Exercise directions | The answer must consist of every line below that holds the word "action".

Material provided |
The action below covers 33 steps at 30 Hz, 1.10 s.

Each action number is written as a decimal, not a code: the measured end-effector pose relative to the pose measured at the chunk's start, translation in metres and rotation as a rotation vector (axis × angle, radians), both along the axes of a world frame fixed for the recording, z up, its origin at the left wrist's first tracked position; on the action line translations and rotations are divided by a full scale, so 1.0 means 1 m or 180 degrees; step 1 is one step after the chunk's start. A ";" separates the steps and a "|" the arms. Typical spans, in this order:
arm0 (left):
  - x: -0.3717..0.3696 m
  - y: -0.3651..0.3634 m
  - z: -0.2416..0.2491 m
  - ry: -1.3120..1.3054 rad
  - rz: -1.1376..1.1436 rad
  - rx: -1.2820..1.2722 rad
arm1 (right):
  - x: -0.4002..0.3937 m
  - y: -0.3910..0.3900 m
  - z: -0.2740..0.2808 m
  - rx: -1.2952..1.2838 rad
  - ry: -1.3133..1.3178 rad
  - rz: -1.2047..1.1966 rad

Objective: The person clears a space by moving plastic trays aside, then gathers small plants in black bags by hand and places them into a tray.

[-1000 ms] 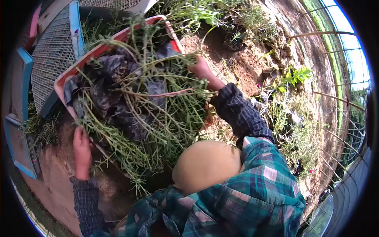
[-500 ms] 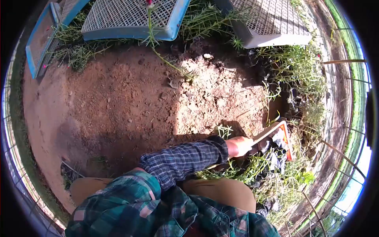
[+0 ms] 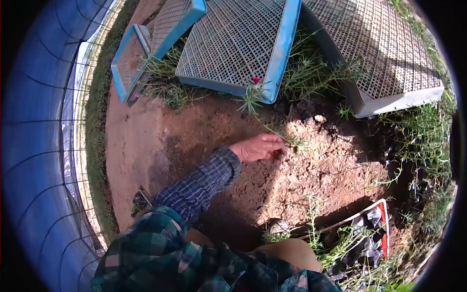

Response to this task |
The action below covers 33 steps at 30 Hz, 1.10 s.
Each action number is written as a decimal, not a code: the measured end-effector pose relative to the pose measured at the chunk's start, translation in metres and rotation as a rotation vector (axis × angle, radians), both along the axes of a world frame fixed for the recording, z up, its origin at the left wrist's first tracked position; on the action line translations and rotations are divided by a full scale, so 1.0 means 1 m or 180 degrees; step 1 is one step after the chunk's start. A ";" separates the steps and a "|" the arms. Typical spans, in this order:

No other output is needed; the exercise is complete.